| What the task requires |
Write out exactly the lines of the entries below from the one holding "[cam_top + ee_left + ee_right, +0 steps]" to the one holding "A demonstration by", inclusive, and leave out all other lines.
◇ ◇ ◇ ◇ ◇
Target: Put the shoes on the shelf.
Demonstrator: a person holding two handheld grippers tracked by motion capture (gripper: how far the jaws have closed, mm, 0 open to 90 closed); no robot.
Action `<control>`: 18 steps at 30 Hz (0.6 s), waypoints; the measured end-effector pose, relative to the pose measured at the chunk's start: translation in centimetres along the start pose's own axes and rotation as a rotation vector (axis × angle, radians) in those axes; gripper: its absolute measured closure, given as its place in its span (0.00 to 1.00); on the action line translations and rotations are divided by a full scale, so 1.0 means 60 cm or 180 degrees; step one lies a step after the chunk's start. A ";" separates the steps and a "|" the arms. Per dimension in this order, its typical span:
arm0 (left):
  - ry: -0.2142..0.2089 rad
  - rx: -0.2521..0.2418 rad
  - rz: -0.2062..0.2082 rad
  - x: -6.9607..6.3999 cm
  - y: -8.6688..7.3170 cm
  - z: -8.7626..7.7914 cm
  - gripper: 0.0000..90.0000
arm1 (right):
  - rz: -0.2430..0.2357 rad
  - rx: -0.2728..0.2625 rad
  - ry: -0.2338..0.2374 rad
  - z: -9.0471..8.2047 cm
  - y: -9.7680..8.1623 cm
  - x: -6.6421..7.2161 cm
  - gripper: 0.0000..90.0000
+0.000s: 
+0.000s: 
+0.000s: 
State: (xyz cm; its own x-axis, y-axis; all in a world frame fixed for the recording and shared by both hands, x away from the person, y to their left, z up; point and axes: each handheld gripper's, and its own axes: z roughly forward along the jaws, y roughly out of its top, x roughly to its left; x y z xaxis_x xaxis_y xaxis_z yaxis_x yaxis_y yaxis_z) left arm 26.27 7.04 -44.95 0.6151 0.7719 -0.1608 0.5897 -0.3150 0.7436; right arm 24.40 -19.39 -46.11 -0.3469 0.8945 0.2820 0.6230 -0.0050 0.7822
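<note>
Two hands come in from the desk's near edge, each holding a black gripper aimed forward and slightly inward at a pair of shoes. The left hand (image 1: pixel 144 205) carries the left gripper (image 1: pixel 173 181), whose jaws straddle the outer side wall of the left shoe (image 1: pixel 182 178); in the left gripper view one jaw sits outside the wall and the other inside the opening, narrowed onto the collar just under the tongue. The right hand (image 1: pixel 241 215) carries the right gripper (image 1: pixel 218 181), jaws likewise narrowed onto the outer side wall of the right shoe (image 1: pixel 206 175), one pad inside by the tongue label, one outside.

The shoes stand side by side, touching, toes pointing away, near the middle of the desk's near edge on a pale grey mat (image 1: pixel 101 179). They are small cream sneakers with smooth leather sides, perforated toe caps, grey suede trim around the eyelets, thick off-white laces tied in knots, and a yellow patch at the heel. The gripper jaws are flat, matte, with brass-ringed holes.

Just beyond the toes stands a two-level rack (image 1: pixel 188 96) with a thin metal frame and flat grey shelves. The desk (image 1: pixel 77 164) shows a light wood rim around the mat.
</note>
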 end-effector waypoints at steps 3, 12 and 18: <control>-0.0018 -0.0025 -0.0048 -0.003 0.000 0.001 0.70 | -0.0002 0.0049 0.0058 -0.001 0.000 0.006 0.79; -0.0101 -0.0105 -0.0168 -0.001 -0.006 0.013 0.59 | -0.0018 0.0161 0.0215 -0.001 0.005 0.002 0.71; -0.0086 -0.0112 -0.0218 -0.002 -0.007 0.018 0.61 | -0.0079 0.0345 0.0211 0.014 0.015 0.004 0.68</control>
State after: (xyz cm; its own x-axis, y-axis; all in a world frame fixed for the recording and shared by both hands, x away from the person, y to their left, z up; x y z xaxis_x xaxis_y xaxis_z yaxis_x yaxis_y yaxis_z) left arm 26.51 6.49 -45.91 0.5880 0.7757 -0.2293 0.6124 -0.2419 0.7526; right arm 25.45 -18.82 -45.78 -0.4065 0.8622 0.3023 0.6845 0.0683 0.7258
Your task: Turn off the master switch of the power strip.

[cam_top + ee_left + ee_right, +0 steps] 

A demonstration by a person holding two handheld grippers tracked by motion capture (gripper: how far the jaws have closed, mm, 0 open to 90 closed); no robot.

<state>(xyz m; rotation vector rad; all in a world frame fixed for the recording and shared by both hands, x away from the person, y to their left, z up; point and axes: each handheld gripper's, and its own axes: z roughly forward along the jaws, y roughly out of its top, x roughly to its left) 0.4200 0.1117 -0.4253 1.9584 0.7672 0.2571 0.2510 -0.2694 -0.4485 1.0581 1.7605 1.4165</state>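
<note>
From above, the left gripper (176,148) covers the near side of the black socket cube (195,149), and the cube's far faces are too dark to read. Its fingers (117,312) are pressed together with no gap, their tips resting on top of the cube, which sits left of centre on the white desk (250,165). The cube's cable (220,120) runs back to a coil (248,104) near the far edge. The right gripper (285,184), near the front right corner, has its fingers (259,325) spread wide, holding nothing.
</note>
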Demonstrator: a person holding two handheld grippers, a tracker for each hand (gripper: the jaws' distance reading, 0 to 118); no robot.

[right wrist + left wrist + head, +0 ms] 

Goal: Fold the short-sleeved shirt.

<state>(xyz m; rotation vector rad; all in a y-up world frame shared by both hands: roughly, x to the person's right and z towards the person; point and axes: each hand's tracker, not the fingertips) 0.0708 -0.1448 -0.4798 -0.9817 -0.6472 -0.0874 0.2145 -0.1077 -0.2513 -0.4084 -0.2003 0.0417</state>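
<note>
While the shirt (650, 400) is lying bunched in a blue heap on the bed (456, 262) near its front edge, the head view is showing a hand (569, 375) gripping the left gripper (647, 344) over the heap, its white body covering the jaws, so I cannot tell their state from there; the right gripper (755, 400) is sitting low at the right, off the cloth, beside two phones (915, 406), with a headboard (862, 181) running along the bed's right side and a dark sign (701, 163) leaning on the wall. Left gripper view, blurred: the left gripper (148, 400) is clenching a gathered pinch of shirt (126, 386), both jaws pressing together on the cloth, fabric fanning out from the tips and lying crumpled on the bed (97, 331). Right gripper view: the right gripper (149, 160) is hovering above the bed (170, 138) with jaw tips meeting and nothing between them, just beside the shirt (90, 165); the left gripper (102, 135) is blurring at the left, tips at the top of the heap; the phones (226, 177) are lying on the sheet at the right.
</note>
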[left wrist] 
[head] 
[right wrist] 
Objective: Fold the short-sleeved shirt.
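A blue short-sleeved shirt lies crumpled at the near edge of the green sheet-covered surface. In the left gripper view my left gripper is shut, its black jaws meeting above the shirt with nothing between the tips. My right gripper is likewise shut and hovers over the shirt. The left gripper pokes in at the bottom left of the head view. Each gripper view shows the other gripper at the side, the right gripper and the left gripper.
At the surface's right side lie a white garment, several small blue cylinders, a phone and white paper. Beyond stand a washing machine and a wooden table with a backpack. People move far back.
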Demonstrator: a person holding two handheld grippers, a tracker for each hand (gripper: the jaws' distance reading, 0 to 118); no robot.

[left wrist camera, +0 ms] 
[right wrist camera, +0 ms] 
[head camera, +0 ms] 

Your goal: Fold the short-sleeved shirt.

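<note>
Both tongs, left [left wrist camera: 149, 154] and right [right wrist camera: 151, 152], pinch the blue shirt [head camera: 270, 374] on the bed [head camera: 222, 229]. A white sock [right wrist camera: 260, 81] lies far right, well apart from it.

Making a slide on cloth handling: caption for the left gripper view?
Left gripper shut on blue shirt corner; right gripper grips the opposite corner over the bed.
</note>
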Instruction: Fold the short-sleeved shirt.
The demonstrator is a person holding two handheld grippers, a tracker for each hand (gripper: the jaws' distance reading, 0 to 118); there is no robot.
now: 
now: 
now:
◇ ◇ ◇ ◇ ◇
| Output of the exercise |
[cam_top + ee_left + ee_right, +0 steps] 

A demonstration by a person holding two handheld grippers tracked by motion capture (gripper: how far the jaws have closed, mm, 0 open to 90 closed); no robot.

The work on this exercise is finished.